After university, he ran an environmental consultant business for six years, which included work for the Department of Defence.
Then he went to seminary.
Several bishops and other people advised him to go into ministry, but Worley says he avoided it at first because of the responsibility.
“It was a long process,” he said.
In 2004, Worley finished his Masters in Divinity and became a deacon, or “bus boy,” serving a church in Michigan.
He was ordained a priest in 2005 and became an associate youth pastor and an interim pastor at a church in Las Cruces, New Mexico.
He started a new church in a different part of the city in 2007.
In 2013, he and his family moved to Fort St. John, where Worley served as an interim pastor for six months while a church waited for a new pastor to come.
Last year, his family moved to Ireland where he was priest over five churches.
“The Anglican church is a community world-wide… we had an opportunity to go there for a while, so we just took them up on it,” Worley said.
“It was quite a culture shock… It is the little things, like driving on the opposite side of the road, the speed limits and small roads, the attitudes and expectations that are different. It’s those little things that add up and make it difficult.
“We missed Canada the whole time.”
In November 2014, he moved to Smithers and became priest over the Anglican Churches in Houston, Smithers and Quick.
Although it is a challenge to support all three churches, Rev. Worley says he will be there for his congregation always.
“That’s a given. If anybody needs me, I’m there. I’ll drive out,” he said.
When asked why he came here, Worley said he and his wife felt the Lord calling them here.
“Also, when we were in Fort St. John, we fell in love with Canada.

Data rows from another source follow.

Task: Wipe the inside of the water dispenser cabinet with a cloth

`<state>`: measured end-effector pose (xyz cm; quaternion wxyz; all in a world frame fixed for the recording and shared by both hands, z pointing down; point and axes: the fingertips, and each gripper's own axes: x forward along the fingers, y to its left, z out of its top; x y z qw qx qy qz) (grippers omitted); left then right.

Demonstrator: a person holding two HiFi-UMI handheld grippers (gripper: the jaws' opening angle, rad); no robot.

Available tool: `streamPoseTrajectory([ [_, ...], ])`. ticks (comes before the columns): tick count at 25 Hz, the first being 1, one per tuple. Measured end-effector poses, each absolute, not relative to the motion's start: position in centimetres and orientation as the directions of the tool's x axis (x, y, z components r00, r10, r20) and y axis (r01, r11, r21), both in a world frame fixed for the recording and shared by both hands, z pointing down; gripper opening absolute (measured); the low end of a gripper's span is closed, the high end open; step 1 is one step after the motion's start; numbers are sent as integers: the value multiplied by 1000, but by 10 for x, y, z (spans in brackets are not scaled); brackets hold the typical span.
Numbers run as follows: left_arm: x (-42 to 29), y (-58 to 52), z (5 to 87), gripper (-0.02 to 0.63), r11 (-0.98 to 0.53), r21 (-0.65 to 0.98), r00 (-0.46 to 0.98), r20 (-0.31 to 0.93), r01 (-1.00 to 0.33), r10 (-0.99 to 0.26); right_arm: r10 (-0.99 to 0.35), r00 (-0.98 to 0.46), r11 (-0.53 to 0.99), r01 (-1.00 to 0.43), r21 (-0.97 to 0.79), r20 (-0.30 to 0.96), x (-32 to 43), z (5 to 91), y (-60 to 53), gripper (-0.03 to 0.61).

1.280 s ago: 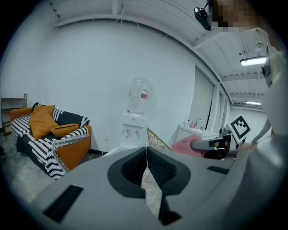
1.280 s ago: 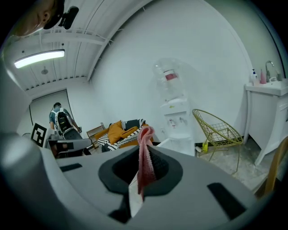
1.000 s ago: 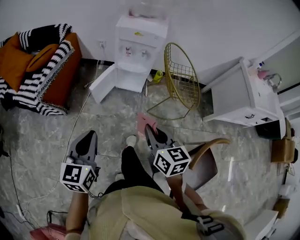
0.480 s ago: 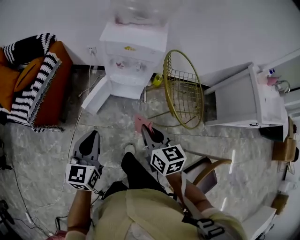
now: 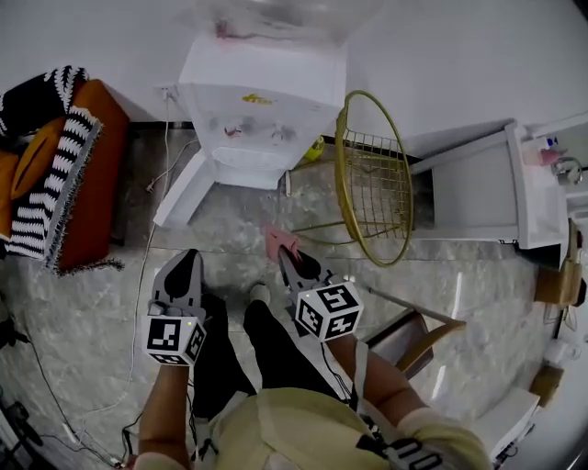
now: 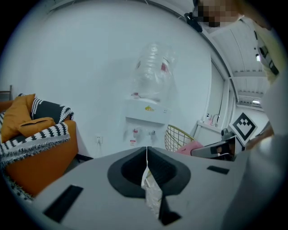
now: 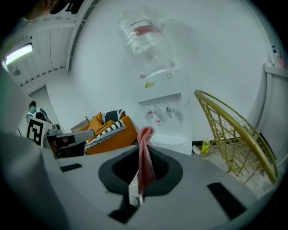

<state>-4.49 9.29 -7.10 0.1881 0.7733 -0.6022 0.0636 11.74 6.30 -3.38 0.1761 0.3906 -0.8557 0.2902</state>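
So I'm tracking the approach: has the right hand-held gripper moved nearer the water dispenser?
Yes. The right hand-held gripper, shut on the pink cloth, is closer to the water dispenser than before.

The water dispenser [image 5: 262, 101] hides its cabinet's inside; its bottle [image 5: 280, 14] is cropped
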Motion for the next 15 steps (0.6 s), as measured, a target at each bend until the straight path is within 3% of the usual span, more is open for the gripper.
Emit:
streamPoseTrajectory([
  [15, -81, 16, 97, 17, -256, 234, 327, 354, -938, -876, -673, -517, 391, -856, -339, 529, 57, 119, -1, 26],
])
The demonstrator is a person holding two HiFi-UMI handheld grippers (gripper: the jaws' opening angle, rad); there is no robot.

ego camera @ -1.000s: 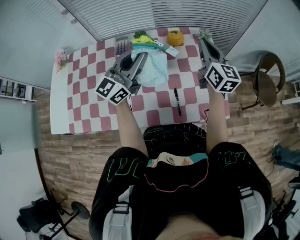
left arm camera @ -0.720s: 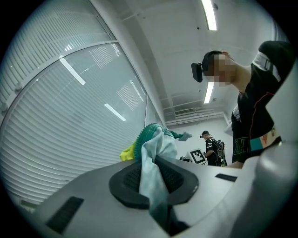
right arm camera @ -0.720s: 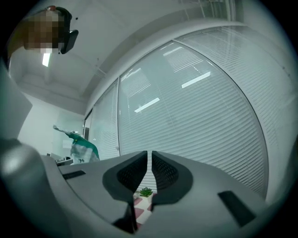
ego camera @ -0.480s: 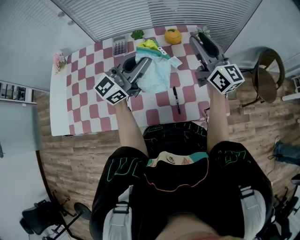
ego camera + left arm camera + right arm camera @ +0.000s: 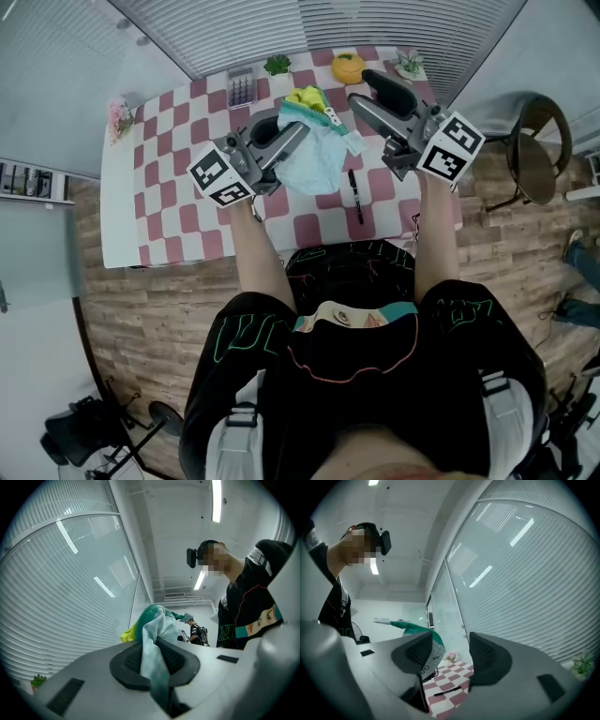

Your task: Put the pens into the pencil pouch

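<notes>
Since a second ago my right gripper comes nearer the pencil pouch, its jaws just opening, empty. My left gripper clenches the pouch's cloth above the checkered table; a black pen lies beside, a calculator behind.

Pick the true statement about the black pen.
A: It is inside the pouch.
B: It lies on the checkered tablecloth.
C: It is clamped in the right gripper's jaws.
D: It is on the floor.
B: the black pen lies flat on the checkered tablecloth, apart from the right gripper, whose jaws have just been opening and hold nothing.
</notes>
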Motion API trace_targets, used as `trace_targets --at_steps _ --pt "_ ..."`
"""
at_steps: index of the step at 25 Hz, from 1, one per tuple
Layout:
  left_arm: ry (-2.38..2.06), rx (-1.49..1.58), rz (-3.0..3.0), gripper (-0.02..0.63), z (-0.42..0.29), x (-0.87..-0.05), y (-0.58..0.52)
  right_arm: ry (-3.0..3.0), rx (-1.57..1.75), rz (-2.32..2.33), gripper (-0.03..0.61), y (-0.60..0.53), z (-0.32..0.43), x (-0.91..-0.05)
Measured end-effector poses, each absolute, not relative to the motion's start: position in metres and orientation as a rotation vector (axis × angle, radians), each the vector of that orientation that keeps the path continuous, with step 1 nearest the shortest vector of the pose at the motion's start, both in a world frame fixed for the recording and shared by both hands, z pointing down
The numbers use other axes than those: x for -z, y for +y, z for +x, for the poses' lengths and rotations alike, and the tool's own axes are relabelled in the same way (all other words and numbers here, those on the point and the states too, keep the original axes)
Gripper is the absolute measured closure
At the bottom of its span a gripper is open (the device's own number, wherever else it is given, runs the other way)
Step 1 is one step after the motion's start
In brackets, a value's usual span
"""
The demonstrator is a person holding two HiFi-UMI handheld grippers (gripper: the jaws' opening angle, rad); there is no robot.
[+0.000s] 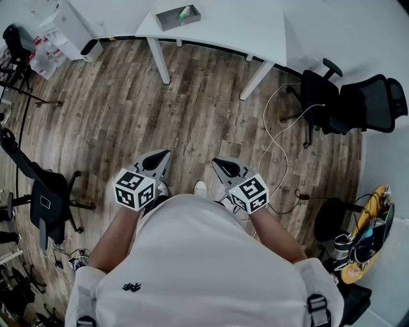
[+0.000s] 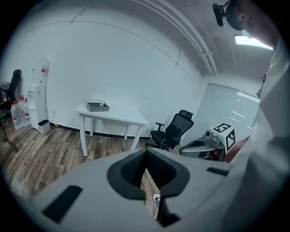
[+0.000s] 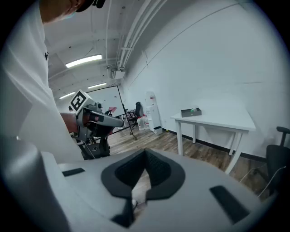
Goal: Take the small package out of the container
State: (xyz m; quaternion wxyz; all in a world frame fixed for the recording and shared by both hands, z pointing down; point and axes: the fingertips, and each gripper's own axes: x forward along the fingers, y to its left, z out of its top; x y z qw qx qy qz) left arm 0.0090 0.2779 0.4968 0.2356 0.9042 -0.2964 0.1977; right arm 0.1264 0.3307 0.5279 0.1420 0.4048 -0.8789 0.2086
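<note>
White table [image 1: 223, 25] across wooden floor [image 1: 192, 108]; package [image 1: 185, 12] inside container [image 1: 167, 22] clearest from overhead

A wood-grain plank floor [image 1: 192, 108] with a low sheen is seen across the head view. At twelve o'clock the table [image 1: 236, 25] is finished in smooth matt white and the container [image 1: 172, 24] on it in matt grey; the finish of the small package [image 1: 184, 12] inside cannot be told. The left gripper [image 1: 167, 153] and right gripper [image 1: 216, 161] are shelled in smooth matt grey plastic and lined with black, finely ribbed pads [image 2: 131, 170]. Soft white cloth is shown by the shirt [image 1: 204, 255] at six o'clock, and black mesh by the office chair [image 1: 377, 102] at two o'clock.
</note>
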Motion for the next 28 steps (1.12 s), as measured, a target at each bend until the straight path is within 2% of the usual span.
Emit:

Alongside that, we fell in love with the people of Canada. There is a sweetness and a genuineness about Canadians that I really like,” Worley said.
Speaking of the Houston church, Worley said the people are like a family.
“This is a wonderful group of people who are genuine and down to earth,” he said.
Worley says one of his desires is to see local churches working together.
“Some differences are very important, but those things that are essential unite us,” Worley said.
His vision for the Anglican Church of St. Clement is based on Acts 2:42-47 in the Bible.
Worley says the passage shows families coming together, fellowship, sitting under the word of God, worship, prayer and breaking bread.
His vision is for that kind of church, and one that is “looking outward and being a part of the community in a positive way,” he said.